-
Bug
-
Resolution: Done
-
Undefined
-
v0.1.8
-
False
-
-
False
-
-
Summary of Issues
- ROS API Pod Label Mismatch (install-helm-chart.sh line 841)
- Kruize Service Name Mismatch (install-helm-chart.sh line 892)
- Service URL Construction - Missing
ros-ocpinfix (test-ocp-dataflow-jwt.sh lines 457-497) - Database Pod Label Selector - Wrong label (test-ocp-dataflow-jwt.sh line 746, query-kruize.sh line 50)
- Database Credentials Secret Name - Missing
ros-ocpinfix (test-ocp-dataflow-jwt.sh line 755, query-kruize.sh line 12) - Database Username Extraction - Trying to extract hardcoded value from secret (test-ocp-dataflow-jwt.sh lines 756-766, query-kruize.sh line 13)
Description
Multiple scripts in the cost-onprem-chart repository use incorrect resource naming patterns, causing both false-positive health check failures and complete test failures. These issues appear to be related to incomplete updates following the chart rename from "ros-helm-chart" to "cost-onprem-chart".
Impact
- Severity: High - Test scripts completely fail due to incorrect service names and database access
- User Experience:
- Health checks report false failures but deployment actually succeeds
- End-to-end test scripts fail with HTTP 000 errors (cannot reach services)
- Database verification queries fail (cannot find database pod or credentials)

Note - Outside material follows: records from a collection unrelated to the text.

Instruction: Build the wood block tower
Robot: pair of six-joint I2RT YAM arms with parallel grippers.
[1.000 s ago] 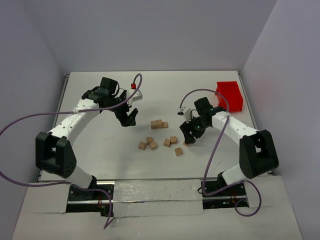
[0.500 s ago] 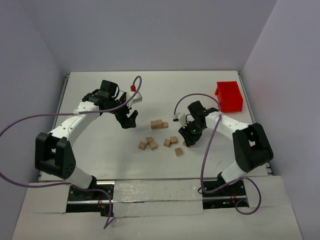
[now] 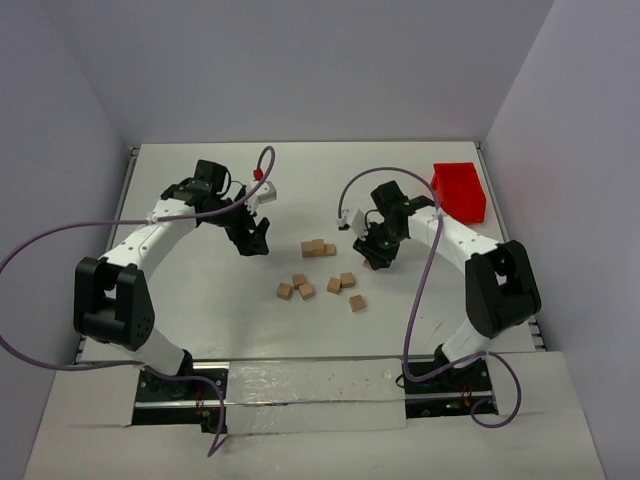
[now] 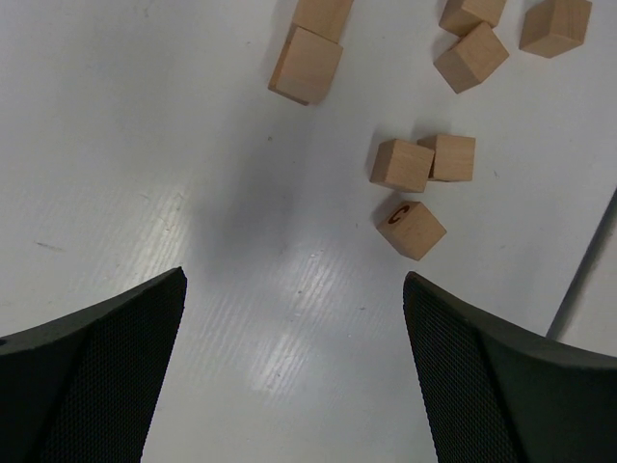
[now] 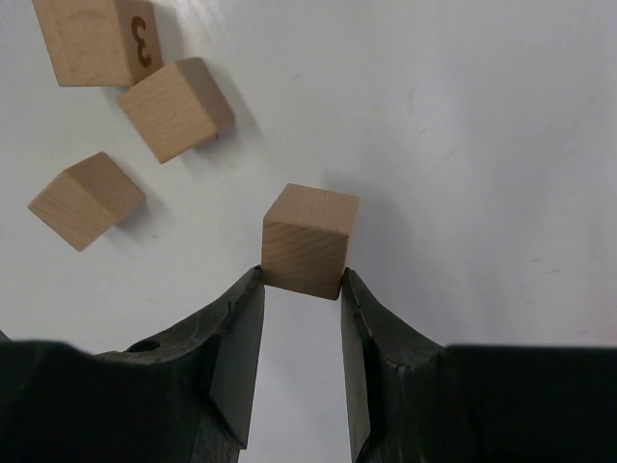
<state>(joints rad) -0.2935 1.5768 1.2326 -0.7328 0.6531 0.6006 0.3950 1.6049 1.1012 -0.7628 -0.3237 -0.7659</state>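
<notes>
Several tan wood blocks (image 3: 334, 285) lie loose mid-table. A short row of cubes (image 3: 318, 247) lies flat just beyond them; no taller tower shows. My right gripper (image 3: 381, 256) stands right of that row. In the right wrist view it (image 5: 301, 280) is shut on one wood block (image 5: 309, 240), pinched at the fingertips, with three loose blocks (image 5: 176, 108) to its upper left. My left gripper (image 3: 255, 238) is open and empty, left of the row. In the left wrist view its jaws (image 4: 294, 280) stand wide over bare table, with blocks (image 4: 401, 164) ahead.
A red plastic bin (image 3: 460, 192) stands at the far right, behind the right arm. White walls close the table at the back and on both sides. Purple cables loop off both arms.
My right gripper has closed on the rightmost loose block and moved it away from me and slightly left, toward the row. The left gripper has barely shifted.
</notes>
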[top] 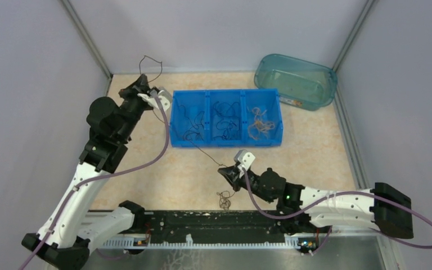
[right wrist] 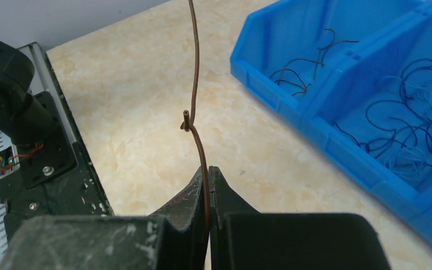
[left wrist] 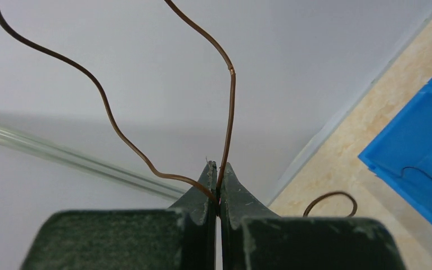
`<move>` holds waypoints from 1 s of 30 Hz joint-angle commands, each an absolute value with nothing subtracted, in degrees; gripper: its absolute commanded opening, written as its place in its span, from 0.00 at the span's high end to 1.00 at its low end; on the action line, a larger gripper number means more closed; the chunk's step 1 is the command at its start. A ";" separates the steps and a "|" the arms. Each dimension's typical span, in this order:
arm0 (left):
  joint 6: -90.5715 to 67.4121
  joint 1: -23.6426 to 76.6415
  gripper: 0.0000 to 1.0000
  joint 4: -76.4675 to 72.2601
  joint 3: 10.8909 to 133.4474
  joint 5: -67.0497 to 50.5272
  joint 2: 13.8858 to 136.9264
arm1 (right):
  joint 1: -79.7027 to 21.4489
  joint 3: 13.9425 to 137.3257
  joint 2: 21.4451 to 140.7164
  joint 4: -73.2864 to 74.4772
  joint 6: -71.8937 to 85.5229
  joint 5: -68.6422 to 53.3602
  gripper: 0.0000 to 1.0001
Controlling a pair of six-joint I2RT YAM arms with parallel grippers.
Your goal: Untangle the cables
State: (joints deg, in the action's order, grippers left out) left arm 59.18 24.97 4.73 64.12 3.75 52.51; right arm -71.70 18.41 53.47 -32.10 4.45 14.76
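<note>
My left gripper (top: 141, 84) (left wrist: 218, 167) is raised near the back left wall and shut on a thin brown cable (left wrist: 232, 101). Its two strands rise from the jaws into a loop (top: 149, 64) against the wall. My right gripper (top: 225, 170) (right wrist: 207, 171) hovers low over the table's middle, shut on a brown cable (right wrist: 196, 67) that carries a small knot (right wrist: 187, 121). That cable stretches up-left toward the blue bin's front (top: 202, 152). A small curl of tan cable (top: 225, 199) lies on the table below the right gripper. More cables lie sorted in the bin's three compartments.
The blue three-compartment bin (top: 225, 140) (right wrist: 270, 67) (left wrist: 422, 140) stands at the table's middle back. A teal tub (top: 295, 79) sits at the back right corner. Grey walls close in on the left, back and right. A black rail (top: 202, 225) runs along the near edge.
</note>
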 commanded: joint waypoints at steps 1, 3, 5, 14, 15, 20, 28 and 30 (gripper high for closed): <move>65.44 24.83 1.00 0.08 66.34 8.84 54.65 | -71.38 15.10 46.50 -31.38 7.46 19.40 1.00; 67.52 23.86 1.00 -1.17 67.46 9.40 56.30 | -71.37 13.34 43.55 -29.39 7.95 20.49 1.00; 68.92 21.79 1.00 -2.24 69.15 8.31 58.05 | -71.30 11.87 40.38 -27.61 8.59 21.57 1.00; 62.60 16.71 1.00 2.09 75.91 5.61 66.92 | -71.24 12.15 35.87 -23.84 8.59 23.06 1.00; 60.50 15.34 1.00 2.73 76.81 3.33 67.43 | -71.22 11.76 35.11 -23.87 8.81 22.60 1.00; 43.47 14.46 1.00 11.73 82.63 -13.38 69.21 | -71.19 10.90 35.18 -26.67 8.88 22.83 1.00; 39.06 17.19 1.00 7.52 74.90 -18.82 69.84 | -71.24 13.27 38.47 -30.17 9.47 21.13 1.00; 39.48 17.39 1.00 5.32 72.31 -18.72 70.28 | -71.19 13.77 38.46 -30.13 9.42 21.09 1.00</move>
State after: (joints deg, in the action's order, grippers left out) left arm 41.56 16.75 8.27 76.79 -15.79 69.54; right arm -71.48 9.87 38.52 -25.58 8.82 21.61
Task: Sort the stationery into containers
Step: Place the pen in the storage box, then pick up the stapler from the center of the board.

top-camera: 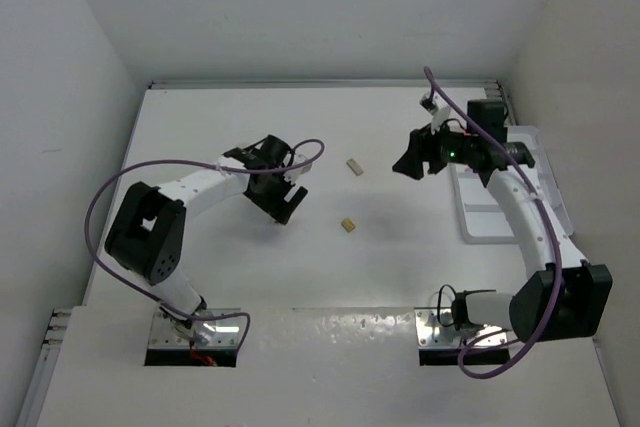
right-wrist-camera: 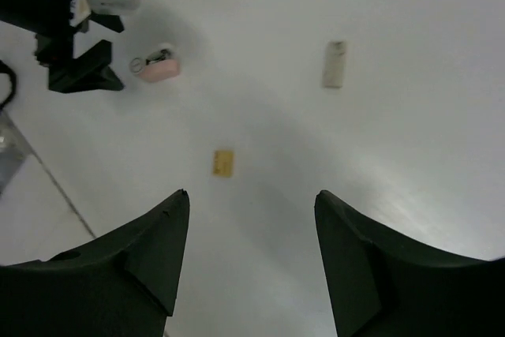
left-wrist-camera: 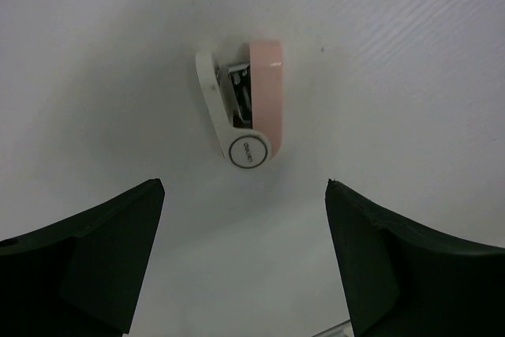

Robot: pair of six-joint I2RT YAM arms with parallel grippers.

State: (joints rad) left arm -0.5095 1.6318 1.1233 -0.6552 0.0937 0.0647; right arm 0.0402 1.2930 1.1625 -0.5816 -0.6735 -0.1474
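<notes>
Two blocks lie mid-table, the tan block (top-camera: 347,225) nearer, the grey block (top-camera: 353,166) farther. Only your wrist views show the pink item (left-wrist-camera: 241,104), just beyond your left claw (left-wrist-camera: 245,187), spread wide. Your right claw (right-wrist-camera: 251,195) gapes, holding nothing; the tray (top-camera: 480,227) sits right.

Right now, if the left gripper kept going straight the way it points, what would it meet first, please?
Probably the pink stapler on the table, centred ahead of the open left gripper; depth is unclear, so perhaps bare table first.
</notes>
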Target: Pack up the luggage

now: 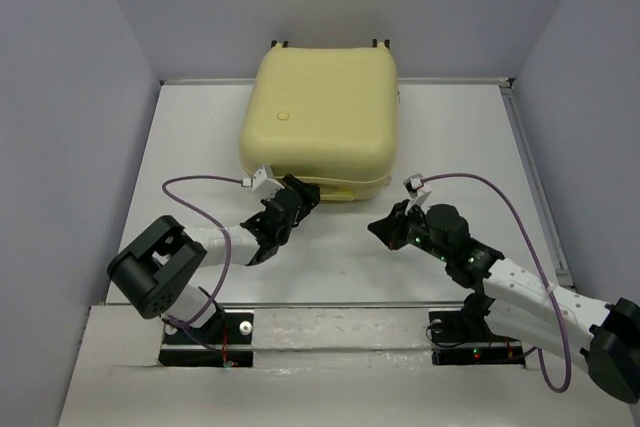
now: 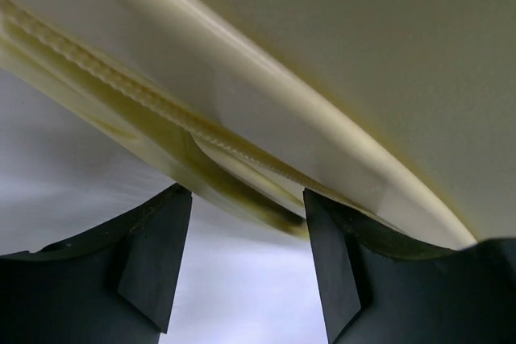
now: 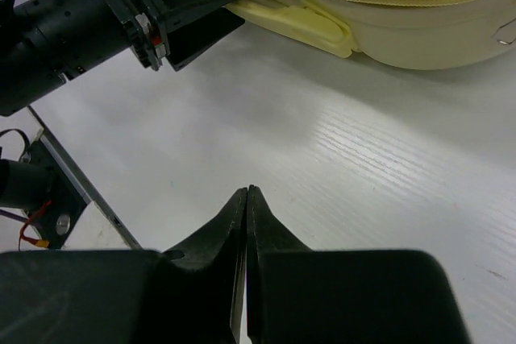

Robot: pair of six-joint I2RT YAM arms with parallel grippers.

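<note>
The luggage [image 1: 320, 112] is a pale-yellow hard-shell suitcase lying flat and closed at the back middle of the table, round emblem up. My left gripper [image 1: 303, 190] is at its near front edge, jaws open. In the left wrist view the luggage [image 2: 322, 54] rim and zip seam fill the frame just beyond the left gripper [image 2: 246, 195], with nothing between the fingers. My right gripper [image 1: 382, 230] hovers over bare table in front of the suitcase, apart from it. The right wrist view shows the right gripper [image 3: 247, 191] shut and empty, and the luggage [image 3: 403, 22] handle beside the left gripper [image 3: 205, 14].
The white table [image 1: 330, 267] is walled by grey panels on the left, right and back. A raised rail [image 1: 530, 167] runs along the right edge. Purple cables [image 1: 200, 187] loop from each wrist. The arm bases [image 1: 205, 337] sit at the near edge.
</note>
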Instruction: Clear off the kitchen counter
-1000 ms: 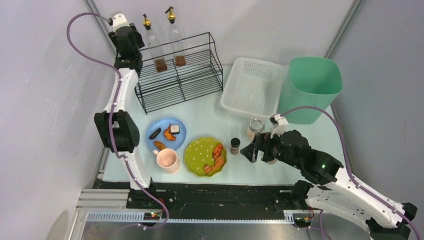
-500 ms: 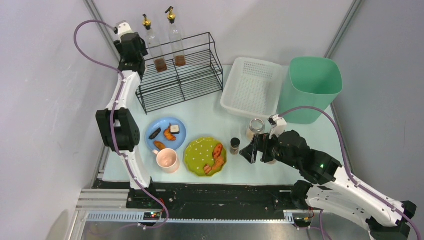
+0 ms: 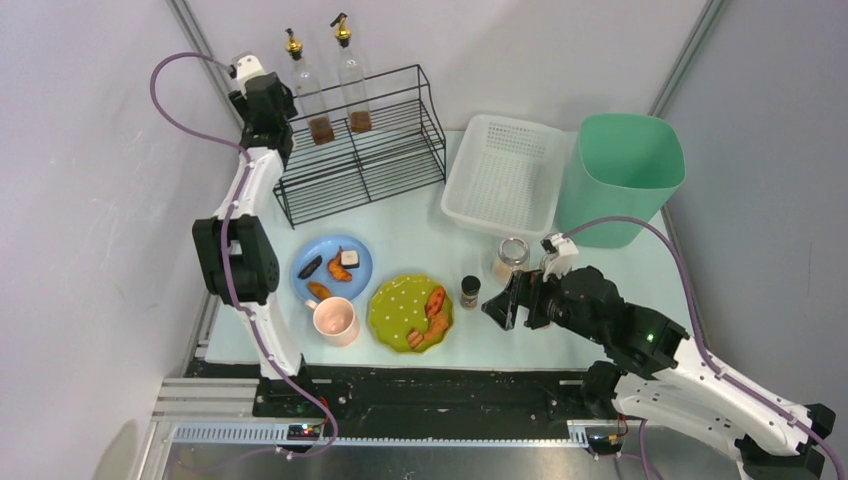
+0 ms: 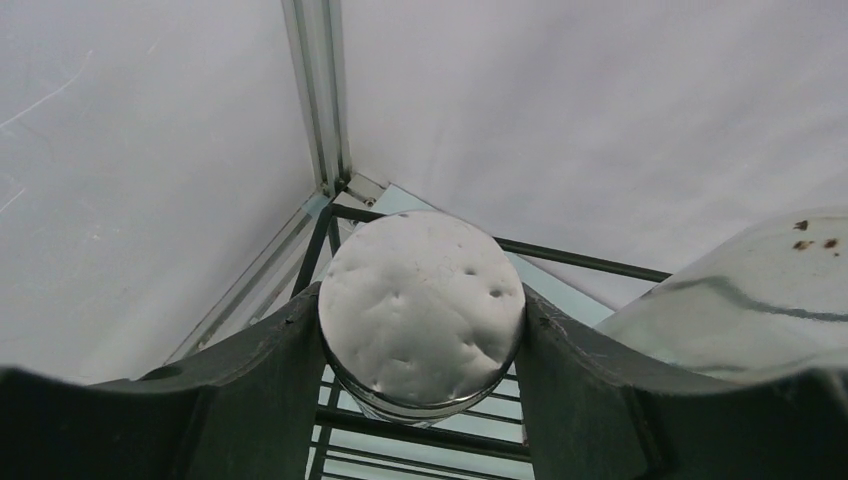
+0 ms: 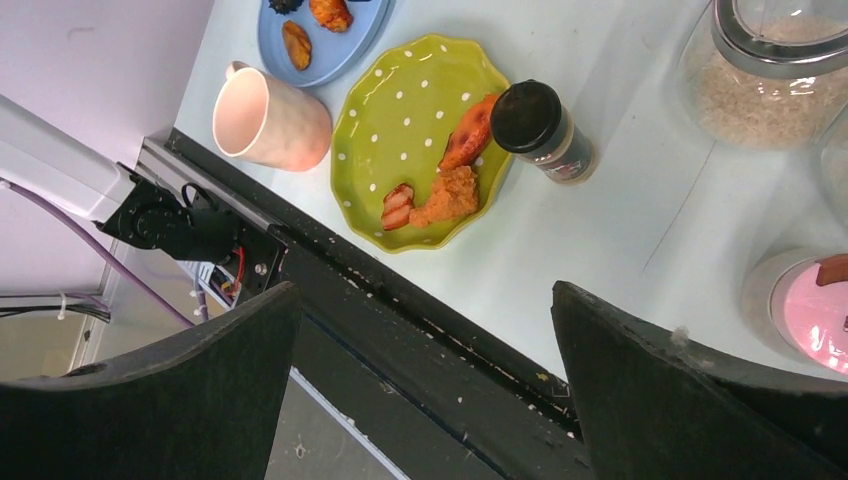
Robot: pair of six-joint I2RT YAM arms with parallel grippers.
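Observation:
The kitchen counter (image 3: pixel 420 225) carries a blue plate (image 3: pixel 362 256) with food scraps, a pink mug (image 3: pixel 333 320), a green dotted plate (image 3: pixel 395 310) with food, a small black-lidded spice jar (image 3: pixel 470 291) and a rice jar (image 3: pixel 512 255). My left gripper (image 3: pixel 268 110) is up at the left end of the black wire rack (image 3: pixel 360 150). In the left wrist view my left gripper (image 4: pixel 420 330) is shut on a glass jar of white powder (image 4: pixel 420 300). My right gripper (image 3: pixel 500 305) is open and empty, just right of the spice jar (image 5: pixel 540 125).
Two oil bottles (image 3: pixel 305 85) stand on the rack's top shelf; one (image 4: pixel 740 300) is close right of the held jar. A white perforated basket (image 3: pixel 505 175) and a green bin (image 3: pixel 620 175) stand at the back right. A pink-lidded jar (image 5: pixel 810 310) sits by my right gripper.
My left gripper has moved right and a little down with the jar, closer to the rack's left end. My right arm has shifted only slightly.

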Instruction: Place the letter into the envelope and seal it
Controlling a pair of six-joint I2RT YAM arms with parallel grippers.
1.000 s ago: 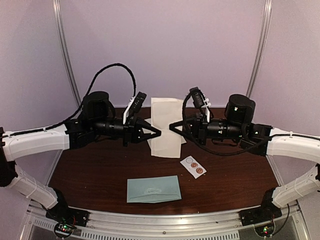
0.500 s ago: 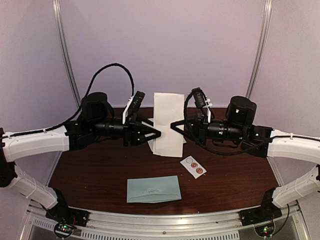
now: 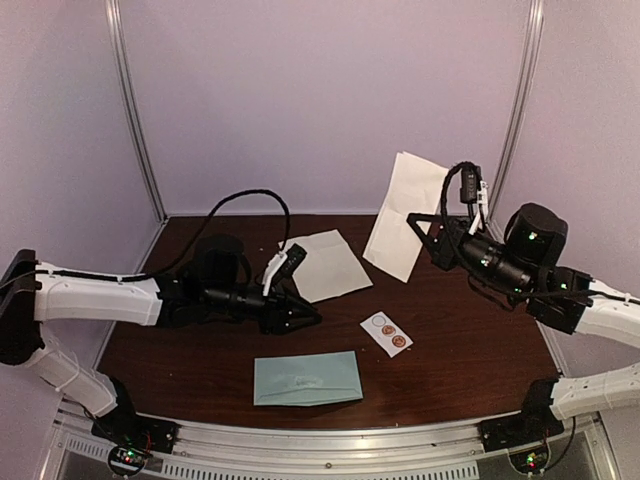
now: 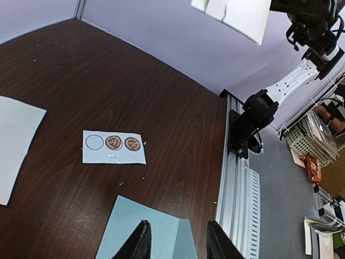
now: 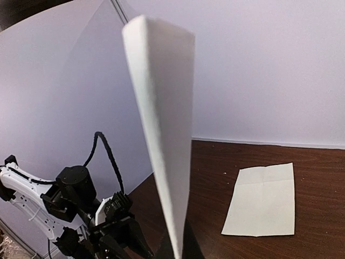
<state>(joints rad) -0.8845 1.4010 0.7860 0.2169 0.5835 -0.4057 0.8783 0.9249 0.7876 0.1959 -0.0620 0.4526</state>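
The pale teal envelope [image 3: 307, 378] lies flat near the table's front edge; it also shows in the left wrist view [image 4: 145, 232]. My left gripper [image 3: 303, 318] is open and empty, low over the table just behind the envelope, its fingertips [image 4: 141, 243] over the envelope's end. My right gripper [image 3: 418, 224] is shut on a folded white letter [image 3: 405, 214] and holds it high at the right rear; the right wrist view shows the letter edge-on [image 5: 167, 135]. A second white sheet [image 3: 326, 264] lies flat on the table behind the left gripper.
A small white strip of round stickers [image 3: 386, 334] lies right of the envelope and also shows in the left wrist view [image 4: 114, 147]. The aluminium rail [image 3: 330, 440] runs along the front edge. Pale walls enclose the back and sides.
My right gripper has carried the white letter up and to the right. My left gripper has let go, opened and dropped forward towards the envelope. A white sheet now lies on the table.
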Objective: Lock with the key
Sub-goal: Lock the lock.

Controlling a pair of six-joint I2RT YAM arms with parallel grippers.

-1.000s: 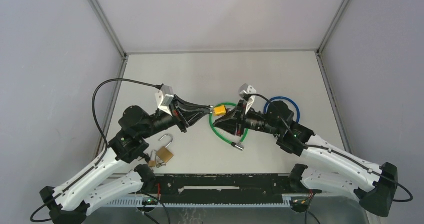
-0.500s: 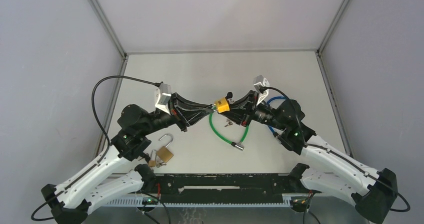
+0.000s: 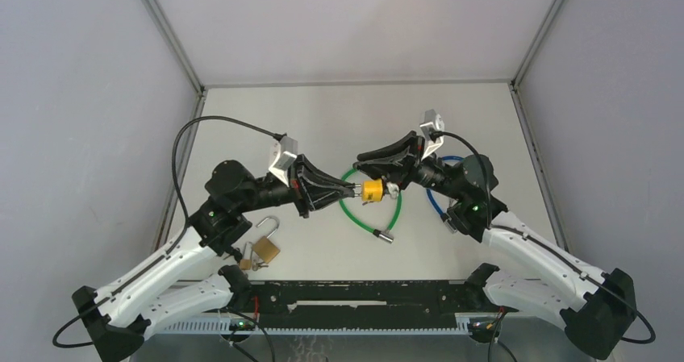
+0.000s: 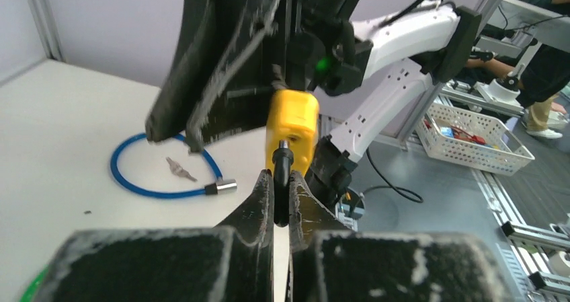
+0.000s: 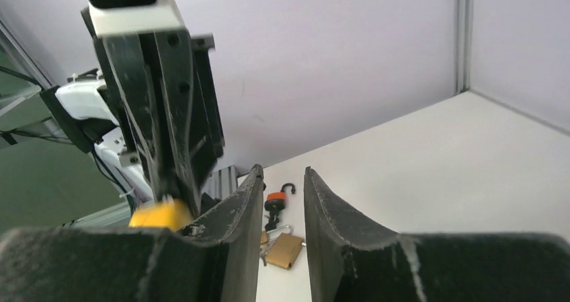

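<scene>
Where the top view looks down on the pale counter (image 3: 323,120), the left pincer (image 3: 352,189) meets a yellow block-shaped lock (image 3: 372,190) over a green cable loop (image 3: 347,214), and the right pincer (image 3: 377,171) sits just above and beside that lock. An open brass padlock (image 3: 266,249) lies near the left arm, and a blue cable loop (image 3: 431,197) lies by the right arm.

From the left wrist, the left pincer is clamped narrow on a black-headed key (image 4: 281,162) whose tip sits in the yellow lock's face, clear of the counter.

From the right wrist, the right pincer's fingers stand slightly apart with nothing between them. The yellow lock is just outside one finger, and a small orange padlock (image 5: 275,199) rests on the counter beyond
</scene>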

- Confusing error messages during installation/testing
- Affected Scripts:
- scripts/install-helm-chart.sh - Health check functions
- scripts/test-ocp-dataflow-jwt.sh - End-to-end dataflow testing and database verification
- scripts/query-kruize.sh - Kruize database query utility
- Installation/Testing Outcome: Deployments succeed but health checks fail; test scripts completely fail
Root Cause
The scripts use outdated naming patterns that don't match the actual Helm chart resource names after the chart was renamed. The Helm fullname template now generates names with ros-ocp infix, but scripts weren't updated.
Affected Scripts and Issues
install-helm-chart.sh Issues
Issue 1: ROS API Pod Label Mismatch (Line 841)
- Script searches for: app.kubernetes.io/name=ros-api
- Actual pod label: app.kubernetes.io/name=rosocp-api
- Result: "ROS API pod not found" error
Issue 2: Kruize Service Name Mismatch (Line 892)
- Script searches for: svc/cost-onprem-kruize
- Actual service name: svc/cost-onprem-ros-ocp-kruize
- Result: "Kruize API service is not responding" error
test-ocp-dataflow-jwt.sh Issues
Service URL Construction Issues
Issue 3: Service URL Construction (get_service_url() function, lines 457-497)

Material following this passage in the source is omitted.